At fourteen something happened on one of our drives that crystallized in my mind, and is still as real to me as the moment it happened.  We were on the newly opened Brookshire Freeway, which we had watched take shape, so we loved driving it. With no fanfare my father said: “I will probably die at about the same age my father did (60), and I expect you to be the man of the family.” I said nothing, and knew two things with absolute certainty: 1. he was right and 2. I would never speak of this for many years. 

He died at 62. It was one year from the out-of-the-blue cancer diagnosis until the funeral. Like me, he had always been in amazingly good health … seemingly indestructible. We both went to doctors only when my mother made us. During the year of the cancer he worked every day … in fact, most people didn’t know he was sick.

A couple of years before the illness, I took a job in Charlotte and moved back to my hometown. It was a great time.

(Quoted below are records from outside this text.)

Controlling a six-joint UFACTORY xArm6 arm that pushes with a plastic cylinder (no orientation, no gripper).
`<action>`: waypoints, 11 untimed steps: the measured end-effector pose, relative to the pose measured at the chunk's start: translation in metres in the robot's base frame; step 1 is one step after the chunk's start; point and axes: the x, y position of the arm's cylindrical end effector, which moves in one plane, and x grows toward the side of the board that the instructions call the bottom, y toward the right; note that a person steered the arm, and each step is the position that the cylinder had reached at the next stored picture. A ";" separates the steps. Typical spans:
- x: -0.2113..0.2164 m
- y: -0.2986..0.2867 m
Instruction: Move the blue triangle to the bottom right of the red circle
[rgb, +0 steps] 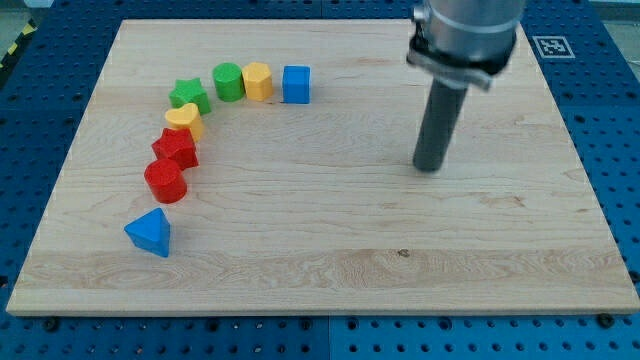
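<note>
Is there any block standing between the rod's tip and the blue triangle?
No. My tip is far to the view's right; bare board lies between it and the blue triangle. The red circle sits just above the triangle, off that line.

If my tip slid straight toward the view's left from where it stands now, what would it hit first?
Probably the red star-shaped block, in the arc of blocks. The board between it and my tip looks free; depth is unclear, so it might meet the red circle instead.
</note>
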 end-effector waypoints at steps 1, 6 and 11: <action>0.063 -0.026; 0.127 -0.267; 0.077 -0.252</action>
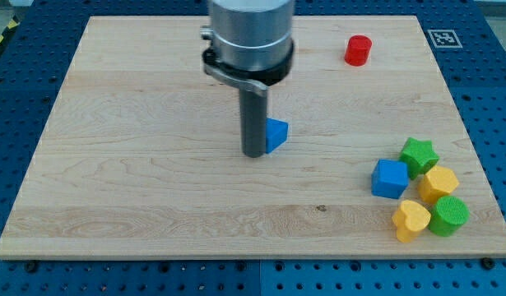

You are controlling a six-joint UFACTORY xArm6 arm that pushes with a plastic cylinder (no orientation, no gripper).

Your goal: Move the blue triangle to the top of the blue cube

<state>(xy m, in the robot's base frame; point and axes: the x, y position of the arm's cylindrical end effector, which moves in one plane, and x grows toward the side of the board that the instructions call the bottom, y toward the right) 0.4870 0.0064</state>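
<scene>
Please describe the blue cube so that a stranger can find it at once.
Look at the wooden board, near its edge at the view's right, where five blocks sit in a cluster. The blue cube is the cluster's leftmost block. It alone there is blue; its neighbours are green or yellow.

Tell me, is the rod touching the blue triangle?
Apparently touching: my tip sits flush against the blue triangle's left edge, no gap visible.
</scene>
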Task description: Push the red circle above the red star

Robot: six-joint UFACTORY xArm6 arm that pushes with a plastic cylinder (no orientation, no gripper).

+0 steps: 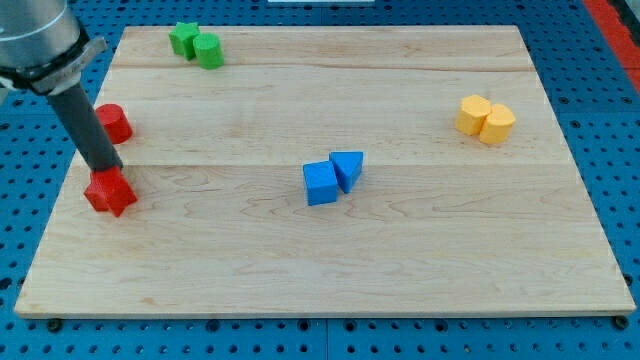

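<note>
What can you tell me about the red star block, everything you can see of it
The red star is a small, solid-looking block, uniformly red with a matte finish and a lobed, star-like outline. It lies flat on the wooden board near the view's left edge, below the red circle and apart from it. My tip meets its upper edge and appears to touch it, with the dark rod hiding a little of that side. No other block touches it.

You have only one camera, which looks down at a slant from the near side and holds the whole wooden board [330, 250] with some blue pegboard [620, 150] around it.
</note>
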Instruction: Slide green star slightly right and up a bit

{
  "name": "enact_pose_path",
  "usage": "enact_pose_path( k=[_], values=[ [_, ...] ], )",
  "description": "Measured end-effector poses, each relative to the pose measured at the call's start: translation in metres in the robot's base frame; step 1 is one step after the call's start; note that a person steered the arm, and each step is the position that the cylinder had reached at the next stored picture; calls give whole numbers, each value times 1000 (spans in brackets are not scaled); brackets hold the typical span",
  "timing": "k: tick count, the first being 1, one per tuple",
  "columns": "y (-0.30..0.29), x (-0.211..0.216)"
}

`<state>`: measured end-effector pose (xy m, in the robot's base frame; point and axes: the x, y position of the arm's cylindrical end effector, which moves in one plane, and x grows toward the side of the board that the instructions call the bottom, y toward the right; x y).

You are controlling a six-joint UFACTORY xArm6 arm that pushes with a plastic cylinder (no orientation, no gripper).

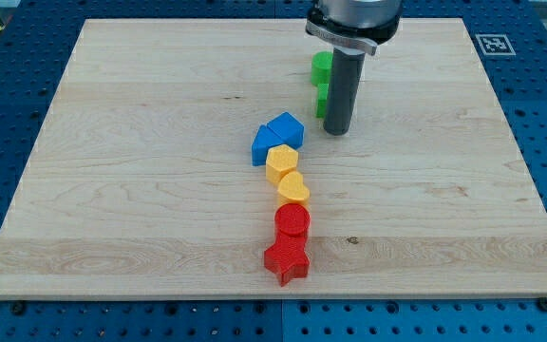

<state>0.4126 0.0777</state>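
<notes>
Two green blocks show at the view's top centre, an upper one (321, 66) and a lower one (322, 99). Both are partly hidden behind my dark rod, so I cannot tell which is the star. My tip (338, 132) rests on the wooden board (160, 142), just right of and slightly below the lower green block, very close to it or touching it.
A chain of blocks runs down the middle: two blue blocks (286, 128) (264, 145), a yellow hexagon (281, 163), a yellow heart (293, 187), a red cylinder (292, 220) and a red star (287, 262). A black-and-white tag (492, 43) marks the board's top right corner.
</notes>
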Motion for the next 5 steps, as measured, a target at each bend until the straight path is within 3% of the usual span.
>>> enact_pose_path(
  k=[5],
  values=[
    [-1, -32]
  ],
)
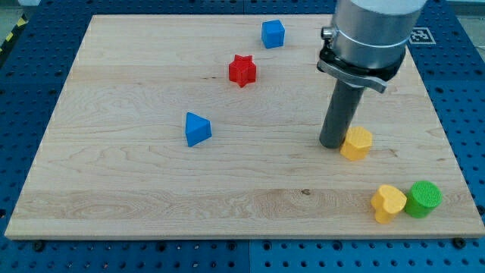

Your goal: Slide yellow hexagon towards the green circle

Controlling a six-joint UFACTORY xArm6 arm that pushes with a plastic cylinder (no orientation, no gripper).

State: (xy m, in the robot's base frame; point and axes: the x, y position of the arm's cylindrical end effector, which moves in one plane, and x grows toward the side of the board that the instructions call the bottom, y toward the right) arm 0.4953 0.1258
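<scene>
My tip (331, 143) has no fingers to open or close; it touches the yellow hexagon (356, 142) on its left side. The hexagon sits up-left of the green circle (423, 199). It looks small, hard and light, so it should slide easily on the smooth surface (136, 189) when pushed from its upper-left.

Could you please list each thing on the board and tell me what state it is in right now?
My tip: down on the board, touching the yellow hexagon's left side.
Yellow hexagon: flat, apart from the green circle.
Green circle: flat, touching the yellow heart.
Yellow heart: flat, at the circle's left.
Blue triangle: alone.
Red star: alone.
Blue cube: alone, near the view's top.
</scene>
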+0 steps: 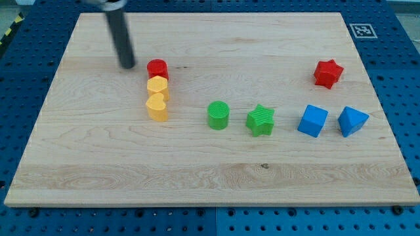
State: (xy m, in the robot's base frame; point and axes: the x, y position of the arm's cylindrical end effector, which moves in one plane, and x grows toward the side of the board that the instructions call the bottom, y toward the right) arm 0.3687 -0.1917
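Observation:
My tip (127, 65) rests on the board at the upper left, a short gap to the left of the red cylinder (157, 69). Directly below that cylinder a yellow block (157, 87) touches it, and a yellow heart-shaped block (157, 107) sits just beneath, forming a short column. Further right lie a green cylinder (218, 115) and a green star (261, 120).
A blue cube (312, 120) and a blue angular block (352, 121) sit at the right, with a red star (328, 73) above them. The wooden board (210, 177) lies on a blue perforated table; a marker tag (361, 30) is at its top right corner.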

The family was together, and Daddy was surrounded by "his girls” — Mom, my sister Terri, her daughter Aubri, and me. For every occasion requiring a gift, and many that didn’t, he gave us each one of four identical objects ….. jewelry, cards, little boxes … all in the shape of hearts. It became a silly family ritual … “what kind of crazy heart-gift can Daddy come up with this time?” 

That is why I hide hearts in my paintings.

Now I wear three talismans on a gold chain necklace, pretty much all the time, certainly when I work. Hard to put into words what they represent …  and that is the glory of symbols … they embody what we could not possibly express. They hold worlds. There is a little crystal heart, monogrammed, one of Dad’s many heart-gifts. There is my cross from Jerusalem. And there is a little red canoe. They hold my story, and my heart, and magnificent worlds to come. One of these days, hopefully soon I'll start a new self portrait. Can't see the composition just yet, but I know these guys will be in there somewhere.